Giving life to static publications – figshare

The recent ResBaz (Research Bazar) conference at Melbourne Uni gave us the chance to demonstrate how figshare was being used by a number of publishers. We showed how figshare was being used for the publishing of supporting material and data for inline display (widgets) on a few papers, and how the papers were essentially being complemented by a figshare “collection”. This is a significant advancement from “e-prints” which were essentially online print versions, either PDFs or HTML text. The content can be dynamically displayed (for some file types), shared and even downloaded in some cases. Some interesting examples…

However, this supplementary content is still essentially a static publication, a fixed point in time. Now, you can use figshare to publish your own supplementary material and data. I thought I’d demonstrate how this might work for a researcher wanting to publish an article, but wanting to retain some control over presenting and linking materials and data.

I’ve created a figshare collection of material related to an older publication of mine.  I obtained a DOI for the collection https://doi.org/10.4225/49/58b01d05a9b6f so it can be cited, then I published it. The collection reflects the publication, references it and links to it. (Ideally, I should have reserved the collection DOI before submitting the paper so I could reference it within the paper.) At first the collection included figures and diagrams, things that I might want to share or publish elsewhere in order to cross promote my work and the paper.

I then thought I would share some additional material after the paper was published. I added slides from the paper presentation as well as a digram I created to explain how the simulation experiment was constructured. Figshare required that I declare this a new version of the collection before these changes were visible. This is great for integrity, as everyone with the DOI gets the updated content, but you can see the version change and go back in time to previous versions. The ability to update published collections would be great for supporting future data formats, for better visualisations or presentations of the work, or even linking to relevant further work. But for the moment, I can include my power point presentation inline in this blog post! (Forgive the outdated presentation style… but it is what it was.)
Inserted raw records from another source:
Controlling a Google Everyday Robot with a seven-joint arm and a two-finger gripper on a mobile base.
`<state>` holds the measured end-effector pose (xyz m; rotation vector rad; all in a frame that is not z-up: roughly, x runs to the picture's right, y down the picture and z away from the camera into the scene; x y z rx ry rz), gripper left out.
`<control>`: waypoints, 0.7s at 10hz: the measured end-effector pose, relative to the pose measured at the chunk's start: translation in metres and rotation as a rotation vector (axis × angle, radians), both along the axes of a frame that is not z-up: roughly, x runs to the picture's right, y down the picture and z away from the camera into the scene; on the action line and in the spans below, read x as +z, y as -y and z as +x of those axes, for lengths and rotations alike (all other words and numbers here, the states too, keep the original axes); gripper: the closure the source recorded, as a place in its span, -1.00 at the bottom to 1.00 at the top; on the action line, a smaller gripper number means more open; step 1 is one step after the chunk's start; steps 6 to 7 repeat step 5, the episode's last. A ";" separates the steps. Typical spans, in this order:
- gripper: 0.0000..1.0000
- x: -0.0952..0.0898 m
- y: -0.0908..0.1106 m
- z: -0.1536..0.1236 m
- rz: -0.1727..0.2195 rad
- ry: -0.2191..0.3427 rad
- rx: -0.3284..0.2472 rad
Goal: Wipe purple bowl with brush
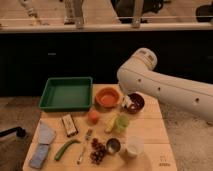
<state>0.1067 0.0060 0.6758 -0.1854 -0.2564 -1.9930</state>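
Note:
The purple bowl [137, 103] sits on the wooden table [150, 125] to the right of the orange bowl [107, 96]. My white arm [165, 87] reaches in from the right and hangs over the bowl's far rim. My gripper [126, 102] shows only as a small pale and dark shape at the bowl's left rim, under the arm's bend. The brush is hidden; I cannot make it out by the gripper.
A green tray [67, 92] stands at the back left. In front lie an orange fruit [93, 116], a green cup [121, 121], a metal fork [84, 145], grapes [97, 150], a metal cup [113, 146], a white cup [132, 146], a green vegetable [66, 148] and a blue cloth [42, 145].

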 end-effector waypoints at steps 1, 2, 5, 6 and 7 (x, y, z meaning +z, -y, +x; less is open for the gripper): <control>1.00 0.006 0.005 0.003 -0.003 -0.009 0.005; 1.00 0.010 0.008 0.005 -0.005 -0.014 0.006; 1.00 0.024 0.018 0.017 -0.012 -0.035 0.016; 1.00 0.024 0.018 0.017 -0.012 -0.035 0.016; 1.00 0.024 0.018 0.017 -0.012 -0.035 0.016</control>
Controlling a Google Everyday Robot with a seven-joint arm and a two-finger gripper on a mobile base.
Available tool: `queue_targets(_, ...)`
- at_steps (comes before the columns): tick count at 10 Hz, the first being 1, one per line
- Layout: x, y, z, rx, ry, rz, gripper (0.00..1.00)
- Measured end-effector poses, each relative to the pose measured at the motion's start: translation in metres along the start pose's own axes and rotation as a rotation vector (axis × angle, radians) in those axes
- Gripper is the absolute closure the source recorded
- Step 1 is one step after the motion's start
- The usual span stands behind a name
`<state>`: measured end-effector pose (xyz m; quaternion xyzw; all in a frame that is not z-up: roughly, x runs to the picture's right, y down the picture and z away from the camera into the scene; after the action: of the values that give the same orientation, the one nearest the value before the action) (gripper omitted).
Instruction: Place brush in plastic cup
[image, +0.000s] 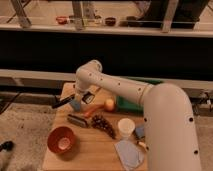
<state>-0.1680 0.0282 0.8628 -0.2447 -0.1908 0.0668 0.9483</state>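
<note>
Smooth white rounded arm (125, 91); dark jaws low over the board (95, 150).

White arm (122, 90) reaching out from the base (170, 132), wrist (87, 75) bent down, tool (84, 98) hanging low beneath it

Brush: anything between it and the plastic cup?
Yes. The gripper holds the brush at far left; a carrot and grapes lie on the board between it and the white plastic cup. Both are low, so a lifted carry likely clears.
</note>
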Motion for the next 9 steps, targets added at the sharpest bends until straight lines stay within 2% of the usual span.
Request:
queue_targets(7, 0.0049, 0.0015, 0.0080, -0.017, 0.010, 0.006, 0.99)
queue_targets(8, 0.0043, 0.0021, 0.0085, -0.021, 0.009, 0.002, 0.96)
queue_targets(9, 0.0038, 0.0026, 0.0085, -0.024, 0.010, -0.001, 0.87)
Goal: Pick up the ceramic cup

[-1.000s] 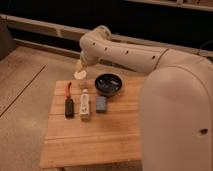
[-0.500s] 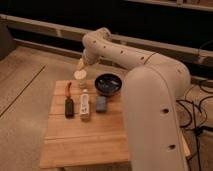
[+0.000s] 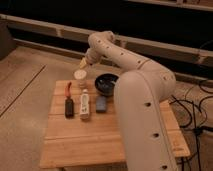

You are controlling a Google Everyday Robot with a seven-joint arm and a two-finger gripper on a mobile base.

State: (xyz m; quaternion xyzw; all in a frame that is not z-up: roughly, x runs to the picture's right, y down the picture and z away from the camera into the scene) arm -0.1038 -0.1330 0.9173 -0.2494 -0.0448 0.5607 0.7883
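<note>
The ceramic cup (image 3: 80, 76) is small, cream-beige and round, and stands upright at the far left of the wooden table (image 3: 100, 142). My gripper (image 3: 83, 63) hangs just above and slightly behind the cup, at the end of the white arm (image 3: 125, 55) that reaches in from the right. It does not appear to hold the cup.
A wide black bowl (image 3: 106, 83) sits right of the cup. In front of the cup lie a black brush with an orange handle (image 3: 69, 101), a long white bar-shaped object (image 3: 85, 104) and a small blue block (image 3: 101, 103). The arm's large body (image 3: 145, 120) covers the table's right side.
The arm's bulk has shifted in the view and the gripper has moved slightly right above the cup. The cup and the other objects have not moved.
</note>
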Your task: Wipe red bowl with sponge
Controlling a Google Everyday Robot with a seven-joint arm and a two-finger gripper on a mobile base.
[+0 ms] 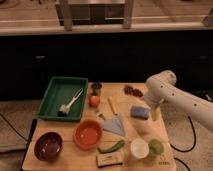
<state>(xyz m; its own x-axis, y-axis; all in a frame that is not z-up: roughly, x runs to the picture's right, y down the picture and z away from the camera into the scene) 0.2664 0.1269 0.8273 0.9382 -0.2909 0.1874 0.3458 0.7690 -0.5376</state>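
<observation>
The blue sponge (140,112) lies on the wooden table (150,162), right of centre. The red-orange bowl (88,133) sits upright and empty at the front, left of centre, well apart from the sponge. My white arm reaches in from the right and bends down. Its gripper (154,113) hangs just to the right of the sponge, close above the table. Nothing shows in the gripper.
A dark maroon bowl (48,145) stands at the front left. A green tray (56,90) holds a brush at the back left. A pale blue-grey cloth (116,125), a green pepper (112,147), a tan block (110,159), a white cup (139,148) and a green fruit (156,146) lie around the red bowl and the sponge.
</observation>
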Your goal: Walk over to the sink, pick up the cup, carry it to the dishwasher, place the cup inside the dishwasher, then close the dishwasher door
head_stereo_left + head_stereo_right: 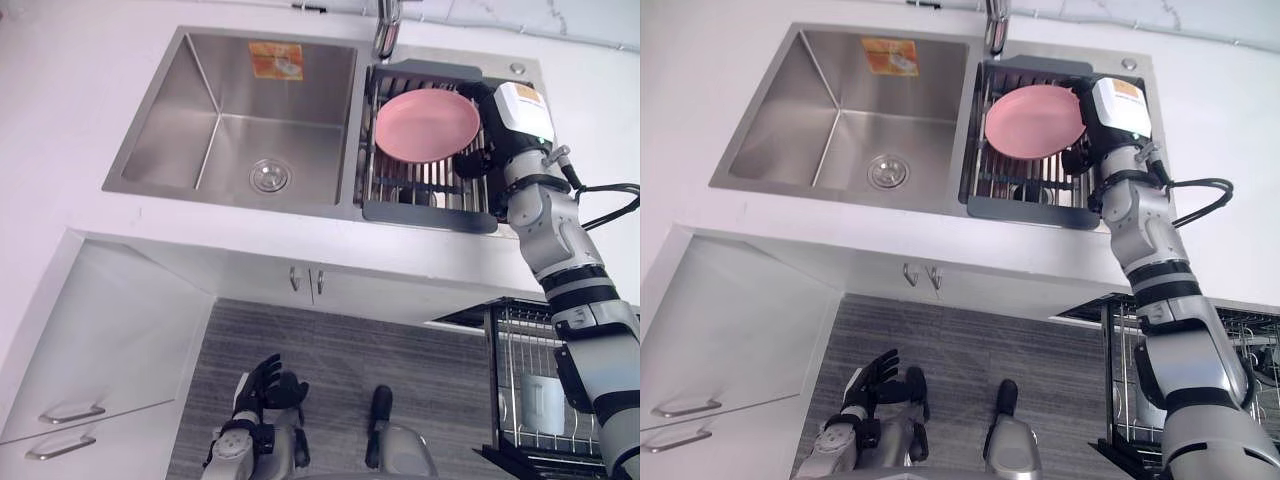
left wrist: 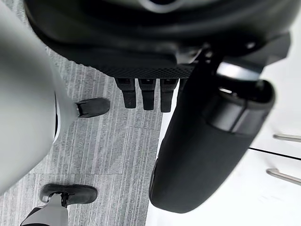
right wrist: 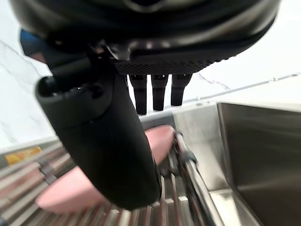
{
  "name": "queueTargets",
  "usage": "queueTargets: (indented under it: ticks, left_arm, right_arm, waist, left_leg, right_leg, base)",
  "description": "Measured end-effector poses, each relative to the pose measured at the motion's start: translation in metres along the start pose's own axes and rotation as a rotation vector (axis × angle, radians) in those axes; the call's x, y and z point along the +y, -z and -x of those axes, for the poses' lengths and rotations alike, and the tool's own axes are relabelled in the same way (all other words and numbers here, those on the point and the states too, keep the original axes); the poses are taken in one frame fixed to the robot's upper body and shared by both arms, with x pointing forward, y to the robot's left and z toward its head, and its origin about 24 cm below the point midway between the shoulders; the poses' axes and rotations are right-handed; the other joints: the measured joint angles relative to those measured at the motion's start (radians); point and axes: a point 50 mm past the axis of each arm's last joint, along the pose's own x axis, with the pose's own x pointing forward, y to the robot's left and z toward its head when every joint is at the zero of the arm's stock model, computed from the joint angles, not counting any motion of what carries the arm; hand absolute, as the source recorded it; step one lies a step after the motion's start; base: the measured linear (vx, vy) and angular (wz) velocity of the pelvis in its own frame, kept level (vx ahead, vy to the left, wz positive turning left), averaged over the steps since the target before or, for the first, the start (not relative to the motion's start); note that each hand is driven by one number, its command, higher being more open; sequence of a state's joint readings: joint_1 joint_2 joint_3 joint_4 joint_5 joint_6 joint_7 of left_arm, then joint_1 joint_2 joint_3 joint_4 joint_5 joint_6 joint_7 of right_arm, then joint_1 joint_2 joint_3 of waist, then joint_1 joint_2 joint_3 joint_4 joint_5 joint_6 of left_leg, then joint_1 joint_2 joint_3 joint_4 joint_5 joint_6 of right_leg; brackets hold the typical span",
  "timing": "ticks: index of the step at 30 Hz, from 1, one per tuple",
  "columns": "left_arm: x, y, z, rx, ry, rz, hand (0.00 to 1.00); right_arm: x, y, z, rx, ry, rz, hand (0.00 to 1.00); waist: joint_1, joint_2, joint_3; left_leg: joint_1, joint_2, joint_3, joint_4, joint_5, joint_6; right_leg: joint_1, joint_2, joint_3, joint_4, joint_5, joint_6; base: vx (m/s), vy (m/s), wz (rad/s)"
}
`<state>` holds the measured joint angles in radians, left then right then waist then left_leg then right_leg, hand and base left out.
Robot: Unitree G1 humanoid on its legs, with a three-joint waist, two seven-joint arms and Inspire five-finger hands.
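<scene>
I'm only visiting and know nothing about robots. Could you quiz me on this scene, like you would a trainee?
1. Fill in: the left hand hangs low over the grey ___.
2. Which hand is over the dish rack? A) left hand B) right hand
3. True or false: the pink plate lies in the sink's left basin.
Key: 1 floor; 2 B; 3 false.

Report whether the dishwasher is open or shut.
Open: its wire rack juts out from under the counter, with a white cup inside.
</scene>
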<state>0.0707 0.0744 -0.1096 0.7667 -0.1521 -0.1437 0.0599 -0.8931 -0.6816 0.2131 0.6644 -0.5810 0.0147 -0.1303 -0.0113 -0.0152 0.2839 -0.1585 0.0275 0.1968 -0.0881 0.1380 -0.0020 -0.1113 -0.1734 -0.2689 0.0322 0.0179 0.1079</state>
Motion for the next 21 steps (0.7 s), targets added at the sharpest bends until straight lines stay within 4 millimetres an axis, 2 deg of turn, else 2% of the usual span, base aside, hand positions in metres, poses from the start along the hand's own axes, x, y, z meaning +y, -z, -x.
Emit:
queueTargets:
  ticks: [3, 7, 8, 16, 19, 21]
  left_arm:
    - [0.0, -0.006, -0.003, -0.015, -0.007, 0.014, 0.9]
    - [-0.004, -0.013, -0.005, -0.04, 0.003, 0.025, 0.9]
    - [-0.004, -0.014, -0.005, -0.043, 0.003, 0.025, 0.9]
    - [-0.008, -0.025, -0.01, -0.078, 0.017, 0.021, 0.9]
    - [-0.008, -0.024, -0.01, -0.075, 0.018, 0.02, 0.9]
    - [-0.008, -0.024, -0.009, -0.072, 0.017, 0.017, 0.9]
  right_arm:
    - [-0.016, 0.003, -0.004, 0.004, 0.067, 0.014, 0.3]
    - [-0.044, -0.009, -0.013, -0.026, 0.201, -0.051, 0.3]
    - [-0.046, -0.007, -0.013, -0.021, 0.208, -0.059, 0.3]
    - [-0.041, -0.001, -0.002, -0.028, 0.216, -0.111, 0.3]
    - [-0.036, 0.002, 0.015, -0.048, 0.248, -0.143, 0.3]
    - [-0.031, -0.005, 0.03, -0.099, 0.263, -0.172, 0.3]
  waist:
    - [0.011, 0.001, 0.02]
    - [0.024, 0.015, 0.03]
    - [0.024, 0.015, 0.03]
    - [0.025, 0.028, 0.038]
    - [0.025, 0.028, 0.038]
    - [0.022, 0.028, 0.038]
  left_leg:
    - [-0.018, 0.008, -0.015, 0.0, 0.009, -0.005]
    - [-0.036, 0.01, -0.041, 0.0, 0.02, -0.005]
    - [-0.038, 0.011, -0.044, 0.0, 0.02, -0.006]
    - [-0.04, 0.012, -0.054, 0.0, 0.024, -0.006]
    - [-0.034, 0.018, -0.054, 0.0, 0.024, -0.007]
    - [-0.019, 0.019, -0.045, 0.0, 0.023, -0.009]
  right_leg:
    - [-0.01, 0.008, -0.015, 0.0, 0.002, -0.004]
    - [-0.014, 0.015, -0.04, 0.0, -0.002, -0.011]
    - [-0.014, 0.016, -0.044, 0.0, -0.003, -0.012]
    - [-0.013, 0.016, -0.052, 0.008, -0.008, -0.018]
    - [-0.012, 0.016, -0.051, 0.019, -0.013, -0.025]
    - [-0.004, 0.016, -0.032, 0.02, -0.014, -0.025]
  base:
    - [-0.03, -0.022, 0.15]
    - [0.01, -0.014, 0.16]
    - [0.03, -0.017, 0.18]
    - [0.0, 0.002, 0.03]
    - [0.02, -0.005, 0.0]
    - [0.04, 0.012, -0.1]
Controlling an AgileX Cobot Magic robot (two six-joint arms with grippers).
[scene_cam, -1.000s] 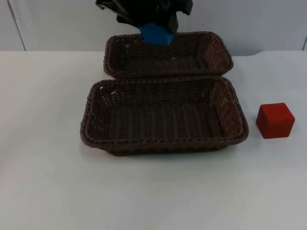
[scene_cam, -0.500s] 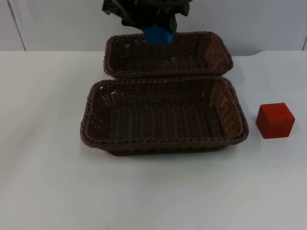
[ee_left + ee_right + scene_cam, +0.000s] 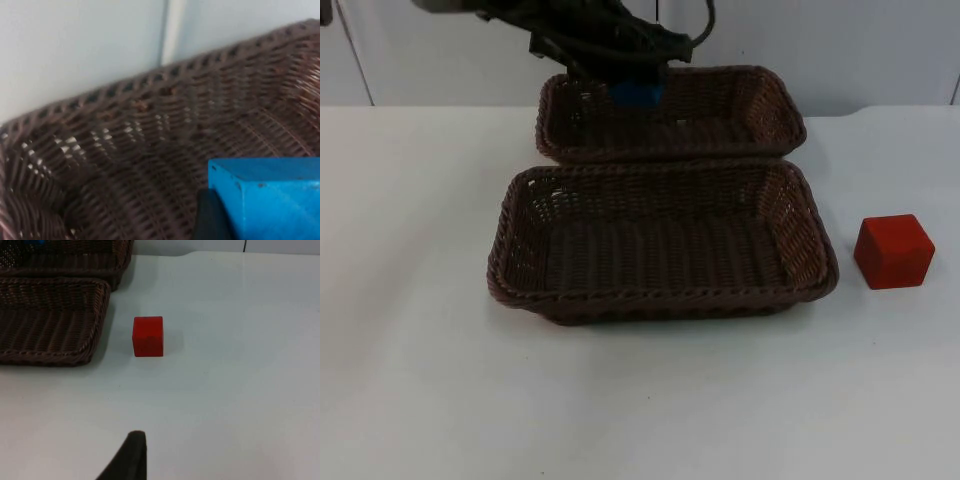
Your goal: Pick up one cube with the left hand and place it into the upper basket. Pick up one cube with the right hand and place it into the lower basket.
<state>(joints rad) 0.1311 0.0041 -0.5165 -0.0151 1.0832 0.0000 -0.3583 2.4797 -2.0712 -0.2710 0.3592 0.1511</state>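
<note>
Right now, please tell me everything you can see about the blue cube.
The blue cube is a plain, smooth block with sharp edges and a matte, solid colour. The left gripper holds it low inside the upper basket, near the far wall on the basket's left half. In the left wrist view a black fingertip presses against its side, with the brown wicker weave close behind it. Whether the cube already rests on the basket floor cannot be told.

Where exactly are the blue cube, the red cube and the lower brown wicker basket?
blue cube (image 3: 270, 200), left wrist view, its front face.
red cube (image 3: 893, 252), top view, its front face.
lower brown wicker basket (image 3: 660, 298), top view, near rim.
</note>
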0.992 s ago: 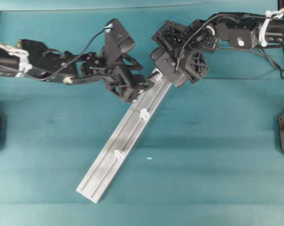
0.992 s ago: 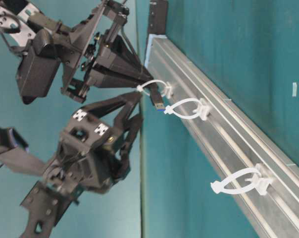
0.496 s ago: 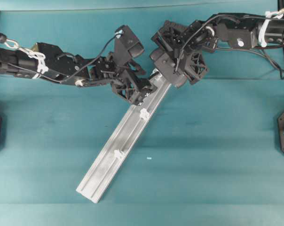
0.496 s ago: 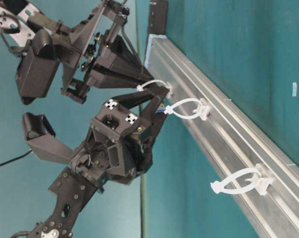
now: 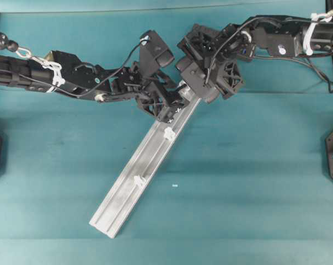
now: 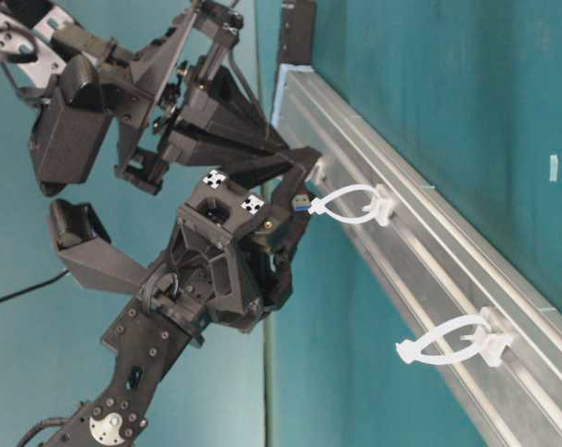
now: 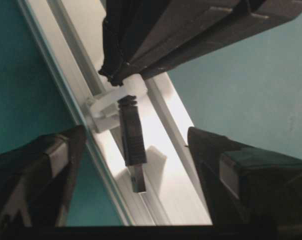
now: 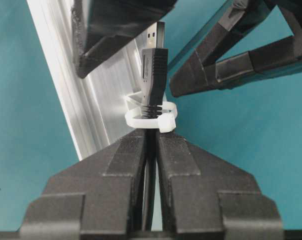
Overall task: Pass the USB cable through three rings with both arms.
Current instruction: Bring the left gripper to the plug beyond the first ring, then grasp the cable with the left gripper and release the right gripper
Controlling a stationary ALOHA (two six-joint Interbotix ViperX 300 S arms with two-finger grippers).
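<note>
Seen from overhead, the left gripper (image 5: 175, 107) is placed at the upper end of the silver rail (image 5: 130, 182), its jaws spread wide; in the left wrist view its fingers (image 7: 38, 172) stand on either side of the plug without touching it, so nothing is held. The USB cable (image 8: 150, 185) is clamped just behind its plug (image 8: 153, 70) by the right gripper (image 8: 151, 145), whose jaws are closed down on the cord. The plug has been threaded through the first ring (image 8: 151, 116), which encircles its ribbed collar. The plug's long axis runs along the rail, metal tip pointed away from the right gripper and toward the rail's far lower end. The second ring (image 5: 168, 133) and the third ring (image 5: 138, 180) stand unthreaded further down the rail.
</note>
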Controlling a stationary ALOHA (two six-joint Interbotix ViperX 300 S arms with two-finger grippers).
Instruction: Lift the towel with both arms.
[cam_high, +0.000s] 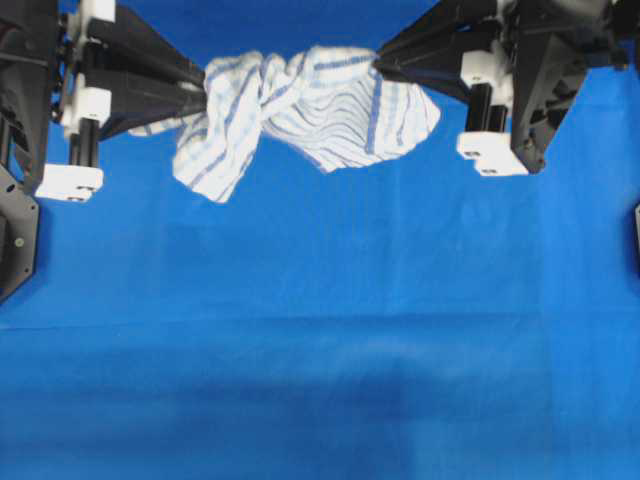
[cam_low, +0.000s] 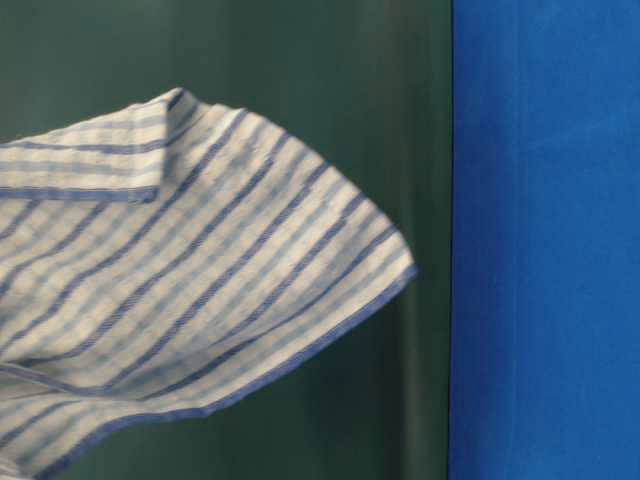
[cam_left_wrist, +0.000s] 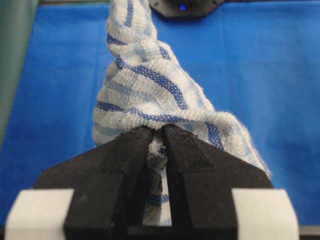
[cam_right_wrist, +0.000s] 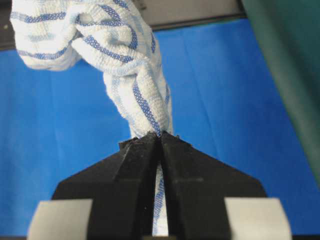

Now, this took a while to setup, as metadata was needed for each data item, and each data item needed to be published first, then finally you create the collection and publish it and get a DOI. But using collections appears to give the most flexibility and control, and the setup time is definitely not worse than submitting a paper for publication. The figshare collection setup emulates how some publishers are using figshare. Linking from each data item to the collection needs to be setup by hand (if desired, and I used links in the description) and whole collections do not have certain functions (eg. download, widgets) but in a way this gives you options to restrict how your collections are accessed and viewed. Overall, I still think it’s a powerful tool for promoting and sharing your work.

Now, pretending that I then wrote a blog article to cross promote my work (which is sort of this article), then I’d probably include some references for people to use.

Paper reference:
Lyle J. Winton. 2005. “A simple virtual organisation model and practical implementation.” In Proceedings of the 2005 Australasian workshop on Grid computing and e-research – Volume 44 (ACSW Frontiers ’05), Vol. 44, p57-65. Australian Computer Society, Inc., Darlinghurst, Australia.